Y desde entonces le aterrorizó la muerte, y se dio en ir por las noches al cementerio y miraba las tumbas a la luz de una linterna, o de la luna cuando esta estaba llena y su luz permitía leer los epitafios de las lápidas: “A mi esposo querido”…”Tus hijos no te olvidan”…”Un alma marchó al cielo”…”Por una mala mujer”, infinitas eran las frases, la mayoría de ellas extraídas del catálogo que mostraba el marmolista, cuando acudía a casa de los deudos para vender sus magníficas y seriadas sepulturas, labradas con el gusto de la rutina de los industriales de la muerte; pero a él solo le interesaba saber la edad a la que cada uno de aquellos muertos habían comenzado a serlo; y siempre comprobaba que todos; excepto dos por el momento, habían traspasado el umbral de la vida en edad más joven de la que él suponía que ya tenía; y esto por una parte le reconfortaba, pero por otra le recordaba el “memento mori”, y su miedo y turbación por su muerte próxima y cierta lo aterrorizaba.
De manerta febril y enfermiza leyó todo tipo de obras esotéricas en las que se hablase de la inmortalidad, de los tratos con el demonio, las historias de zombis, de vampiros, o cualquier otra superchería donde se atisbara una esperanza de burlar a la muerte; excepto la religión, cualquiera que fuera; pues definitivamente había perdido la fe.

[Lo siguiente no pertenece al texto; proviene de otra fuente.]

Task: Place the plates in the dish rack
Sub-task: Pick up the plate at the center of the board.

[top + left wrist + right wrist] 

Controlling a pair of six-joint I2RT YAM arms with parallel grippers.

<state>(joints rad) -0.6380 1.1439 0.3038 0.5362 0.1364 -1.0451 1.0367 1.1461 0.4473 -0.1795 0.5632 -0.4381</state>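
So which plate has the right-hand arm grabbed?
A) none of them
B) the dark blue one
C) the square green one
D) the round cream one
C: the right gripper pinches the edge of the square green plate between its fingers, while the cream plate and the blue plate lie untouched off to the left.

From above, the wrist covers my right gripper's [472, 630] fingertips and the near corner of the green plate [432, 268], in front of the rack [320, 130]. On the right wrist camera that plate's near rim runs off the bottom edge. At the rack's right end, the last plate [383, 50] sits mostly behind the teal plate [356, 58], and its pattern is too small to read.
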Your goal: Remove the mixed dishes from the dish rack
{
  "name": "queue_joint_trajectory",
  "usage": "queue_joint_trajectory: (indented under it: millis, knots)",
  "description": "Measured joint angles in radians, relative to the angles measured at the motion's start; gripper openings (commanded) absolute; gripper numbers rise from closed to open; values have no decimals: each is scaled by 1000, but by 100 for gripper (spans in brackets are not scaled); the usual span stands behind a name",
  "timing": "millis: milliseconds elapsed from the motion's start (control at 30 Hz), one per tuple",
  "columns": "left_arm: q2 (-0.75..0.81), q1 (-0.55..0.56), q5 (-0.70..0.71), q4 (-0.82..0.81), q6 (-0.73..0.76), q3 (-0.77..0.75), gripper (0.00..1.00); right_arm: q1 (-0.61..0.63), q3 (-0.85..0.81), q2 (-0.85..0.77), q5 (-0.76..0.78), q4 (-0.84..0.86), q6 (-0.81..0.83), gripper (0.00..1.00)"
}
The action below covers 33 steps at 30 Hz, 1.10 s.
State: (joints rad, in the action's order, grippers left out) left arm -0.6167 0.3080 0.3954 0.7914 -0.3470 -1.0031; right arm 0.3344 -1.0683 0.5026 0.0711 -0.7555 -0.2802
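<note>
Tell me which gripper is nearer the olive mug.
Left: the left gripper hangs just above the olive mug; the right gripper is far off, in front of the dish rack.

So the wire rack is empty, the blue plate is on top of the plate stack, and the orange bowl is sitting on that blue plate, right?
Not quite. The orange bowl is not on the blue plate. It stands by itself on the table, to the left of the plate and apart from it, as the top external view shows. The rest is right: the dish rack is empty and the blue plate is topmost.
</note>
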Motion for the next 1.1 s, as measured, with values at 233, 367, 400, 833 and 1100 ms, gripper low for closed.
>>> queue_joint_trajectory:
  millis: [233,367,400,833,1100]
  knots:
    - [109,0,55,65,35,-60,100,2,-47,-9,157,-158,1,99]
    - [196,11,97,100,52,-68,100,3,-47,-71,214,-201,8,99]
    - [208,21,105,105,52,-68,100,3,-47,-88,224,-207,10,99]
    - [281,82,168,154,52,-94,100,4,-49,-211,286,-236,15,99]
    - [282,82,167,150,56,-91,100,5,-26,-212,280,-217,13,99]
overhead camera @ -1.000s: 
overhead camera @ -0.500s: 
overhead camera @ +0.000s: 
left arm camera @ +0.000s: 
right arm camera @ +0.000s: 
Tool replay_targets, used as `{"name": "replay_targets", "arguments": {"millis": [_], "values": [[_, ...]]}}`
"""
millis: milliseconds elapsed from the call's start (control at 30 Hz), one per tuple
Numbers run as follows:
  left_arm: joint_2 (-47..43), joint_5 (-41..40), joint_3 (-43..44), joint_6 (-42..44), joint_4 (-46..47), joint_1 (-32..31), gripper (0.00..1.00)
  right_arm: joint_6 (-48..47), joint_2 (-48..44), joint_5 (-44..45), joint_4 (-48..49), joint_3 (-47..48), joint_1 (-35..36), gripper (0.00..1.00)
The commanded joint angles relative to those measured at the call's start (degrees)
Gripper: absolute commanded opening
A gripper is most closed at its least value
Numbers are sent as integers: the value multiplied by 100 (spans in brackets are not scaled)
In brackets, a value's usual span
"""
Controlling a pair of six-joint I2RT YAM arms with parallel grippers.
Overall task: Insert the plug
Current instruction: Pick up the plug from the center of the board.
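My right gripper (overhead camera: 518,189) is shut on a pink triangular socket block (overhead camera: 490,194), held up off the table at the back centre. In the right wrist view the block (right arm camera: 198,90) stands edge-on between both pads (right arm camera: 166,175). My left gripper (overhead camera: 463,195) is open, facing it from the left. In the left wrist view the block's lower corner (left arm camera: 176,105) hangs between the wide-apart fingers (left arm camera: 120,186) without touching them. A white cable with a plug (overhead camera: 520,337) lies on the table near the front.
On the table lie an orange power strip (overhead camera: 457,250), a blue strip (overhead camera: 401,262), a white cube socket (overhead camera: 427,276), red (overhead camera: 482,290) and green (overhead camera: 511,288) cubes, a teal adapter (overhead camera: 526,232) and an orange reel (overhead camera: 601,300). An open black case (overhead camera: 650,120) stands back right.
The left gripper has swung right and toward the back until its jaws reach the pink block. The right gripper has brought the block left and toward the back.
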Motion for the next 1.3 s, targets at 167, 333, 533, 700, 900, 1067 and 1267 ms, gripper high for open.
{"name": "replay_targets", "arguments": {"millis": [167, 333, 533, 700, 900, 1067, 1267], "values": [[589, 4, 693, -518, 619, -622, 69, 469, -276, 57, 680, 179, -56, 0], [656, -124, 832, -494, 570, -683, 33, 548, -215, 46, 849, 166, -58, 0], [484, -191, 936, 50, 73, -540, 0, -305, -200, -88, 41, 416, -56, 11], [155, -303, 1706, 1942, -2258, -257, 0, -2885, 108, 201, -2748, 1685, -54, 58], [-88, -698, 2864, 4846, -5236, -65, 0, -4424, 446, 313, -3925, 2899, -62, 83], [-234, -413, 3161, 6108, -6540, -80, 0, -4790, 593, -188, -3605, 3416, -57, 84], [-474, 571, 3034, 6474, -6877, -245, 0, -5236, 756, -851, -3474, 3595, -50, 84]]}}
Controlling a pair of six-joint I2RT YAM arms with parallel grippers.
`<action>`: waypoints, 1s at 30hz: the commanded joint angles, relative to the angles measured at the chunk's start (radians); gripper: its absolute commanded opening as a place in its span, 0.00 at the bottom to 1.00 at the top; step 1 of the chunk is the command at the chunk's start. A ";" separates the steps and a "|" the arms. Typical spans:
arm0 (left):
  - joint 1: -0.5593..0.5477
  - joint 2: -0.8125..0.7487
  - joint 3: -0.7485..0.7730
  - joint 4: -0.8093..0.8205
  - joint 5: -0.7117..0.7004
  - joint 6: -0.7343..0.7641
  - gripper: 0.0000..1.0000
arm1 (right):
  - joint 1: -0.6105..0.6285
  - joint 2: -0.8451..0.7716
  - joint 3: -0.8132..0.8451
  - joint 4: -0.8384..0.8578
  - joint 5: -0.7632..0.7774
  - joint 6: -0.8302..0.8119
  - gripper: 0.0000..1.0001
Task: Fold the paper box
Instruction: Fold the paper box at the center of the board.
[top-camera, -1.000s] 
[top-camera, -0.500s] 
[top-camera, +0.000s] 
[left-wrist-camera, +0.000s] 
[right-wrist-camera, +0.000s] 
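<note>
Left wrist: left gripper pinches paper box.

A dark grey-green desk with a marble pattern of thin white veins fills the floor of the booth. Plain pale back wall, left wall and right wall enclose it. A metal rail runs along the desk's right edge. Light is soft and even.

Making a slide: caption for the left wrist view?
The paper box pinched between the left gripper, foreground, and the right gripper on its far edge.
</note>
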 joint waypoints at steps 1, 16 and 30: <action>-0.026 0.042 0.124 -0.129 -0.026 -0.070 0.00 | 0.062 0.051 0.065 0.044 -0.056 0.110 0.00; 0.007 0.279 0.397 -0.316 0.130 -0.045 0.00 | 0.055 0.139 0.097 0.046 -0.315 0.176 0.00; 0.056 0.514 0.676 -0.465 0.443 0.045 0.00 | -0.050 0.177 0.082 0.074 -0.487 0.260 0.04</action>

Desesperado, barajó la posibilidad de suicidarse y así acabar de una vez con la espera, pero le aterrorizaba de tal manera la muerte que desechó la absurda idea.
Y así trabscurrieron diez años más viviendo en una angustia permanente, contando los días en años, los meses en lustros y los años en toda una eternidad que se le negaba.
Pero llegó el momento en el que no pudo más; fue en una mañana del mes de agosto, cuando tas una noche de insoportable calor en la que sus fantasmas se convirtieron en monstruos, creyó que su ciclo en este mundo podría darlo por cerrado; por ello lo dispuso todo y se preparó para el tránsito. Y subido a una mesa y tras tensar la soga se lanzó al vacío...
Sobresaltado, despertó creyendo que aquella cuerda lo había asfixiado, y cuando tras un rato de absoluta confusión volvió a tener consciencia de sí, Carlitos comprendió que todo había sido un sueño, y se prometió no leer nunca más un pasaje de la Biblia, al menos antes de irse a dormir; pues si aquello le había ocurrido por leer la historia de Matusalém, no quería pensar en Jonás, en Juan el Bautista o en Abraham. Terribles efectos secundarios de una inoportuna lectura.